- **TASK OBJECTIVE**
For the material below, count each line where the string "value" appears, then return the total alone.

==== EXERCISE INPUTS ====

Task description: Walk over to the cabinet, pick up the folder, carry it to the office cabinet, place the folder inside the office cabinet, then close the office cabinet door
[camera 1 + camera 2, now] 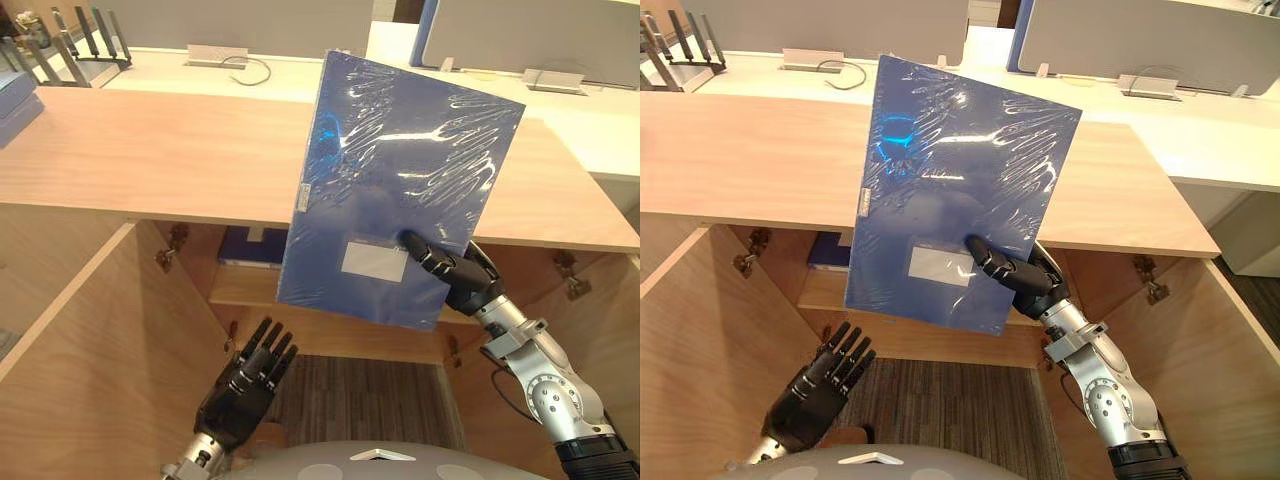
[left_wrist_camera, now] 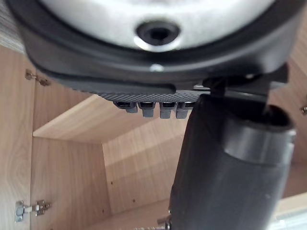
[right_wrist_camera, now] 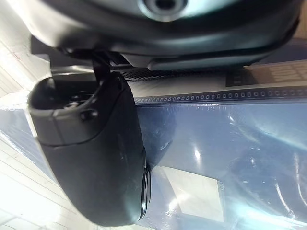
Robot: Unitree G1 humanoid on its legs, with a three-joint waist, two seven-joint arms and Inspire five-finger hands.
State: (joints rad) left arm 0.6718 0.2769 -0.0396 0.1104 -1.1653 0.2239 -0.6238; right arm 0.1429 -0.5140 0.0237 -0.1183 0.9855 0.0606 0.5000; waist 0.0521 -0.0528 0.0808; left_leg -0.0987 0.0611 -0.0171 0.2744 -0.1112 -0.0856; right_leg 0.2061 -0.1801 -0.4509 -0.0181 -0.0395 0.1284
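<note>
A blue folder (image 1: 400, 180) in shiny plastic wrap, with a white label near its lower edge, is held upright and tilted in front of the wooden cabinet. My right hand (image 1: 455, 272) is shut on the folder's lower right corner, thumb pressed on the front face; the right wrist view shows that thumb on the folder (image 3: 230, 158). My left hand (image 1: 248, 378) hangs low at the lower left with straight fingers (image 2: 153, 109), holding nothing. The cabinet (image 1: 150, 160) stands open, with both doors swung out. Another blue item (image 1: 250, 245) lies on the inner shelf, partly hidden behind the folder.
The open left door (image 1: 80, 350) and right door (image 1: 1210, 370) flank the opening. Metal hinges (image 1: 172, 245) sit on the inner walls. Behind the cabinet top stands a white desk (image 1: 300, 75) with a black file rack (image 1: 85, 45), a cable and grey partitions.
</note>
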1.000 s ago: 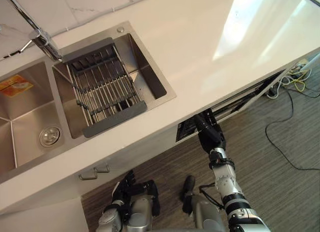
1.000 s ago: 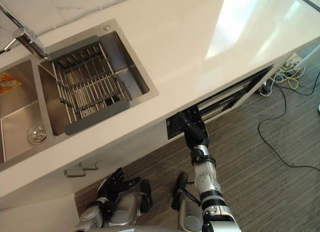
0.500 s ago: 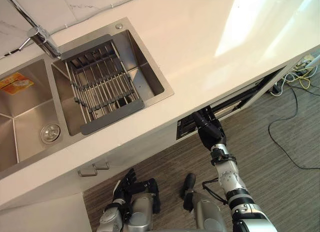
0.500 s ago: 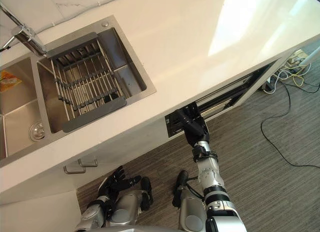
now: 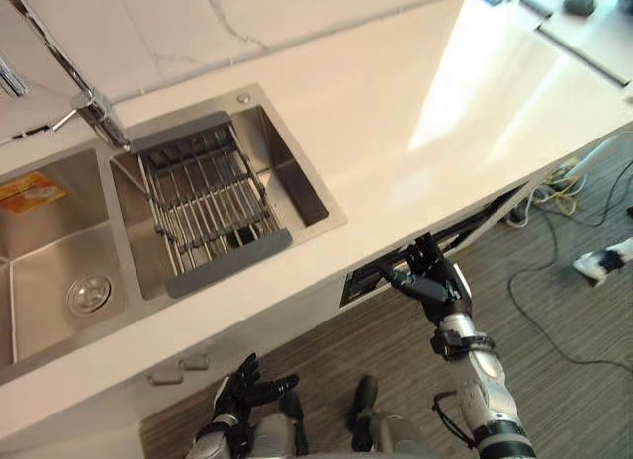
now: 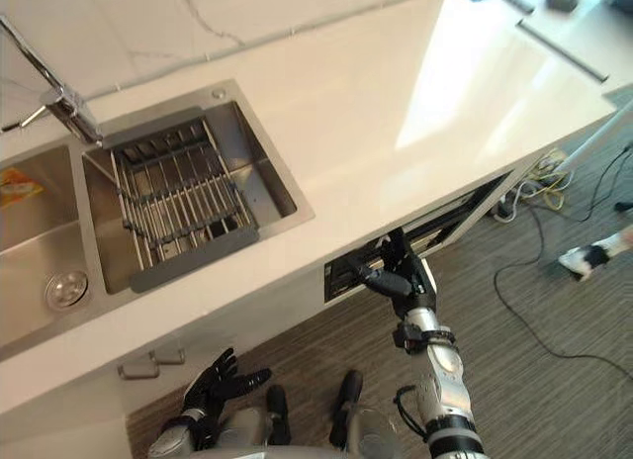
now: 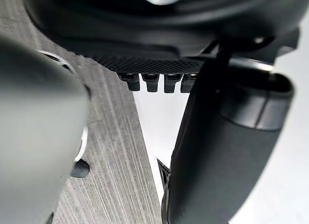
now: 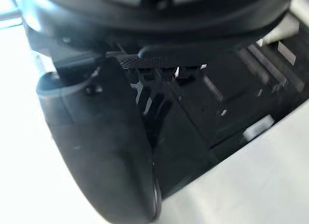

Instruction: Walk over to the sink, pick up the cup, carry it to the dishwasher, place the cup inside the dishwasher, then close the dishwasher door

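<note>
Two hands listed, both empty.

1. Right hand (image 5: 427, 279): raised to the top edge of the dishwasher door (image 6: 343, 277), just under the counter (image 5: 415, 93). Fingers are spread and loose, gripping nothing. They are at the door's dark top panel, but firm contact cannot be told.
2. Left hand (image 5: 247, 382): low near the floor, well apart from the work, fingers splayed and idle.
3. Dishwasher door: nearly up, with a dark slit left between its top edge and the underside of the counter. Judged not yet latched.
4. Cup: in neither hand, and not in the sink (image 5: 331, 197) or on the counter. Judged to sit inside the dishwasher, hidden behind the door.
5. Sink: two steel basins. A wire rack (image 5: 203, 207) rests in the nearer-right basin, with a tap (image 5: 94, 108) behind it.
6. Cords (image 5: 559, 182): a loose bundle on the floor past the far end of the door.

Step in hand, as judged: the closing push, the last item of the task.

Hazards:
- The fingers lie close to the slit, so a push with them over the top edge could pinch them against the counter.
- The hand works near one end of the door, so an off-centre shove may leave it unlatched.
- Anything inside that stands proud would block the door, and that cannot be checked from here.
</note>
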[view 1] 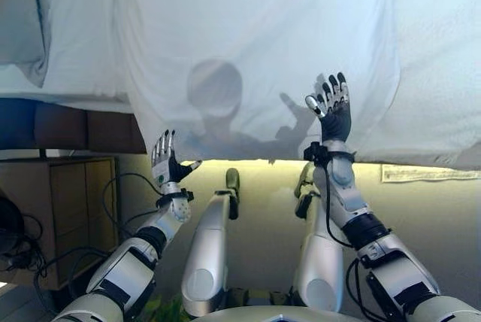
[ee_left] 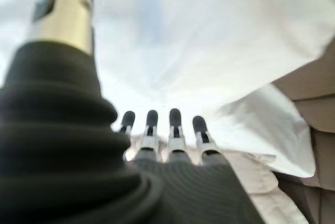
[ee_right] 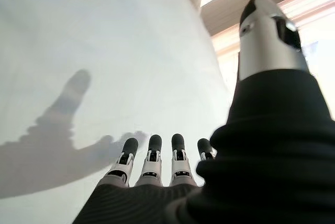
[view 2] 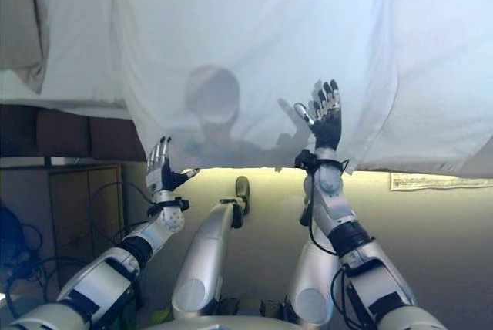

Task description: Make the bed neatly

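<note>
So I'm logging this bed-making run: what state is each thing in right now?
Sheet: spread over the bed, edge hanging down the side, some folds.
Left hand: open, holding nothing.
Right hand: open, fingers straight, raised in front of the sheet.

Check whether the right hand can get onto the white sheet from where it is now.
Probably yes. The right hand is open, its fingers straight and held up over the white sheet with nothing between them. The left hand, also open, sits lower by the sheet's edge.
</note>
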You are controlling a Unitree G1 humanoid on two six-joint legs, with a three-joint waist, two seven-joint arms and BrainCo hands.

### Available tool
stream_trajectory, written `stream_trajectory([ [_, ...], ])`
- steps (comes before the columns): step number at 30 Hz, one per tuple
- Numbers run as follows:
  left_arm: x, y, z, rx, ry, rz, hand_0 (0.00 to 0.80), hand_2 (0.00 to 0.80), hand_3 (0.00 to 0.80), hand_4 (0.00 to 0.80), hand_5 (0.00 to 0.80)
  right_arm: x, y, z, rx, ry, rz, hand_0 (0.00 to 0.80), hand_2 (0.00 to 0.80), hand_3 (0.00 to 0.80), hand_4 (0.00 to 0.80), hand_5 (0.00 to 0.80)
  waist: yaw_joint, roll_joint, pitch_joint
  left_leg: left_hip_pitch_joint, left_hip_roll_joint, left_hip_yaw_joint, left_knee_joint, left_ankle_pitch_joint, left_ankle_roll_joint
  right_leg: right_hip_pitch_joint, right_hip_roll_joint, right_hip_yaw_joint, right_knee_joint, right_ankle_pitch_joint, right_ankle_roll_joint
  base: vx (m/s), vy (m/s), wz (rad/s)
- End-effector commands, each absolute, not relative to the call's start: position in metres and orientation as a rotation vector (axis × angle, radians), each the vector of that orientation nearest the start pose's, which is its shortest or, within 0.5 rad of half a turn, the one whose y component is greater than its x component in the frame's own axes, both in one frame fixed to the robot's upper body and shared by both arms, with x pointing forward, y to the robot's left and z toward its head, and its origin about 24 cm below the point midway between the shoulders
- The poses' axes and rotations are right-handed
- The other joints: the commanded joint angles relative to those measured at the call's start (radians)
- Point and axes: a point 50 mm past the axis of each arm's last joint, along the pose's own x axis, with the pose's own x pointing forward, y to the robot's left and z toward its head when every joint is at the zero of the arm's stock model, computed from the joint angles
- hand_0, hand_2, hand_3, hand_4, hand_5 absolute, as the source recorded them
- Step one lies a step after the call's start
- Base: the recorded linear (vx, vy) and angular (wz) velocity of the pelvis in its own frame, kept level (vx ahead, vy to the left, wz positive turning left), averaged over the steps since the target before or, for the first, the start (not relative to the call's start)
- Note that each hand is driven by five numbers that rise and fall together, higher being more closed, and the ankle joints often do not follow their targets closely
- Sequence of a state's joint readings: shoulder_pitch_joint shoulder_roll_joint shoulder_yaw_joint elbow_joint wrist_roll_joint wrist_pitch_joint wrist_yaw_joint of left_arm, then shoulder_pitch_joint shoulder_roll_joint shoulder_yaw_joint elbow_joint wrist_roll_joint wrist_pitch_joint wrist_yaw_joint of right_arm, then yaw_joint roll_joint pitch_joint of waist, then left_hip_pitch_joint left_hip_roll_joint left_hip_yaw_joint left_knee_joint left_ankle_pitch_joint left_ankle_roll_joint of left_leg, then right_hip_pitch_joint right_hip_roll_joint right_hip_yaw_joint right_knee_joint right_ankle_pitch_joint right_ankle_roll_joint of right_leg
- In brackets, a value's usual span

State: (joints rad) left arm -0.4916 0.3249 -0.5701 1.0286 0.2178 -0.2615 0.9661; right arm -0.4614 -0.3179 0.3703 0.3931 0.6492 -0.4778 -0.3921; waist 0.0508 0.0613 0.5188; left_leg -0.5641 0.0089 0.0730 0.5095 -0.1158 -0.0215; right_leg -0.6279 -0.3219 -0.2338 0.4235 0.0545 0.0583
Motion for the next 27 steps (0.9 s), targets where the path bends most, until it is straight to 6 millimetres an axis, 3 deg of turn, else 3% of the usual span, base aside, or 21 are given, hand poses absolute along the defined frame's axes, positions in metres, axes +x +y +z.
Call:
stream_trajectory([
  [1, 0.304, 0.197, 0.001, 0.857, -0.112, 0.469, 0.000, 0.000, 0.000, 0.000, 0.000, 0.320, -0.155, 0.127, 0.350, -0.432, -0.091, 0.000, 0.000, 0.000, 0.000, 0.000, 0.041, 0.003, -0.041, -0.026, -0.023, -0.043, -0.100, 0.155, -0.014, -0.014, -0.093, 0.018, 0.007, 0.099, 0.126, 0.035, 0.052, 0.09],
  [7, 0.315, 0.200, 0.009, 0.936, -0.089, 0.486, 0.000, 0.000, 0.000, 0.000, 0.000, 0.329, -0.151, 0.138, 0.330, -0.434, -0.067, 0.000, 0.000, 0.000, 0.000, 0.000, 0.037, 0.001, -0.013, -0.079, -0.021, -0.056, -0.075, 0.160, -0.004, -0.083, -0.071, 0.042, 0.058, 0.092, 0.123, -0.044, 0.014, 0.12],
  [12, 0.318, 0.220, 0.011, 1.019, -0.024, 0.537, 0.000, 0.000, 0.000, 0.000, 0.000, 0.333, -0.149, 0.144, 0.345, -0.458, -0.064, 0.000, 0.000, 0.000, 0.000, 0.000, 0.042, -0.028, 0.001, -0.133, -0.012, -0.053, -0.064, 0.165, 0.000, -0.122, -0.053, 0.033, 0.046, 0.110, 0.118, -0.027, -0.024, 0.02],
  [13, 0.318, 0.225, 0.011, 1.040, 0.001, 0.542, 0.000, 0.000, 0.000, 0.000, 0.000, 0.334, -0.149, 0.143, 0.341, -0.458, -0.063, 0.000, 0.000, 0.000, 0.000, 0.000, 0.045, -0.029, 0.001, -0.128, -0.007, -0.055, -0.051, 0.135, -0.006, -0.121, -0.047, 0.040, 0.063, 0.083, 0.130, 0.056, 0.032, 0.00],
  [17, 0.318, 0.242, 0.009, 1.091, 0.101, 0.566, 0.000, 0.000, 0.000, 0.000, 0.000, 0.339, -0.153, 0.148, 0.317, -0.467, -0.050, 0.000, 0.000, 0.000, 0.000, 0.000, 0.039, -0.031, 0.001, -0.178, -0.004, -0.048, -0.022, 0.136, -0.006, -0.168, -0.040, 0.054, 0.088, 0.078, 0.123, -0.001, 0.093, -0.02],
  [20, 0.319, 0.264, 0.017, 1.168, 0.140, 0.585, 0.000, 0.000, 0.000, 0.000, 0.000, 0.335, -0.170, 0.144, 0.316, -0.483, -0.021, 0.000, 0.000, 0.000, 0.000, 0.000, 0.033, -0.046, 0.001, -0.232, 0.008, -0.048, 0.014, 0.128, -0.011, -0.212, -0.030, 0.067, 0.106, 0.082, 0.124, -0.057, 0.032, -0.03],
  [27, 0.305, 0.325, 0.040, 1.376, 0.205, 0.690, 0.000, 0.000, 0.000, 0.000, 0.000, 0.324, -0.201, 0.147, 0.389, -0.510, 0.068, 0.000, 0.000, 0.000, 0.000, 0.000, 0.028, -0.134, 0.001, -0.351, 0.048, -0.081, 0.083, 0.109, -0.013, -0.273, 0.036, 0.068, 0.108, 0.101, 0.130, -0.024, -0.083, -0.15],
])
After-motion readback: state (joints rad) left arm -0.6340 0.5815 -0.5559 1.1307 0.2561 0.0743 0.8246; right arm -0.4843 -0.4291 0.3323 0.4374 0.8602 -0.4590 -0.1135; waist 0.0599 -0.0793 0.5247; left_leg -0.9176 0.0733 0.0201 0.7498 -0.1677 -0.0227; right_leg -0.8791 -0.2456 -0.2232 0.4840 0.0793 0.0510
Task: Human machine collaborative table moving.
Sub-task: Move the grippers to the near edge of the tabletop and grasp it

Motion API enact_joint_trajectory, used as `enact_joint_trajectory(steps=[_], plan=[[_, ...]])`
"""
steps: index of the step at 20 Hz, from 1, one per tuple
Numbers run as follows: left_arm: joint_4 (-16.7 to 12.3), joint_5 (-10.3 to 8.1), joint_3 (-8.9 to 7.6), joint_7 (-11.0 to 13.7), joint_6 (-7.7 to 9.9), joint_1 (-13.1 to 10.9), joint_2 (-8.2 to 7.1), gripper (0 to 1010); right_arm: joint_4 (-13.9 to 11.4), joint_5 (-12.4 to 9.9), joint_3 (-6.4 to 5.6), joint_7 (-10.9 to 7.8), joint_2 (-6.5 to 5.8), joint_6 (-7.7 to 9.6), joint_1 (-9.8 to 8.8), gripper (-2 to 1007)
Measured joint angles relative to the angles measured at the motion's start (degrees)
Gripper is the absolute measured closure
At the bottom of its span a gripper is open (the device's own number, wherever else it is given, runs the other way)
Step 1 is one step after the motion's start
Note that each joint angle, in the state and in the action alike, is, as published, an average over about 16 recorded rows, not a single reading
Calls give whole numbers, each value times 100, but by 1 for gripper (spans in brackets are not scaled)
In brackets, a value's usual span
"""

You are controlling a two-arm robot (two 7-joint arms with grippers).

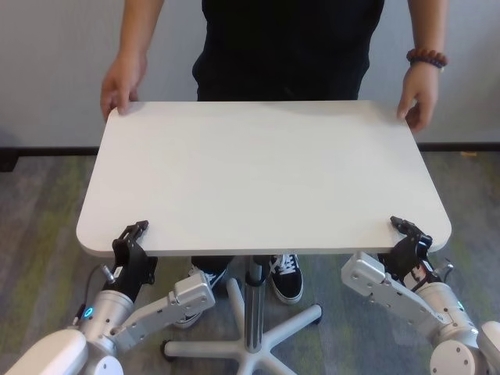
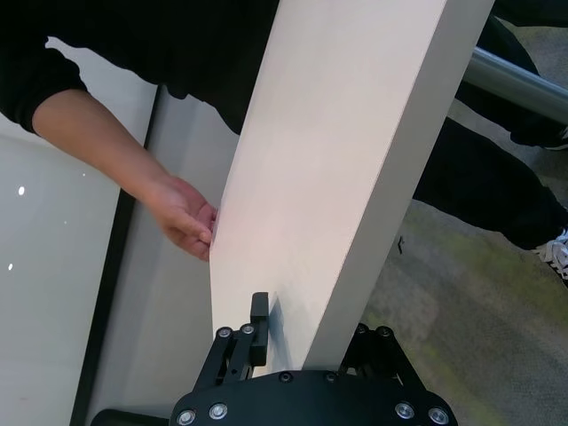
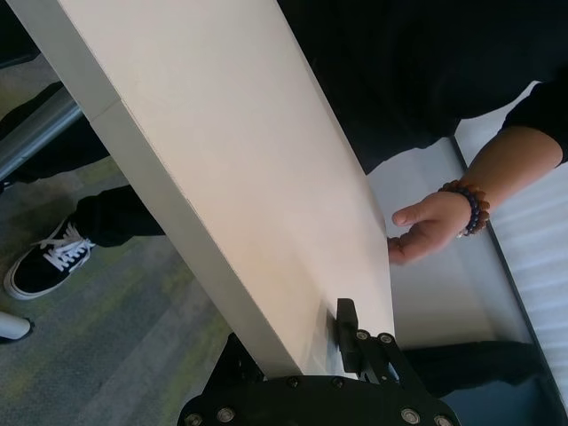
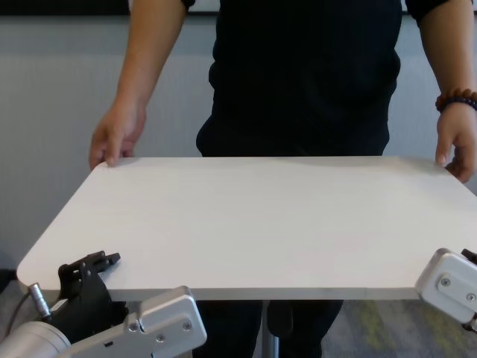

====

- **COMPLETED EXERCISE**
3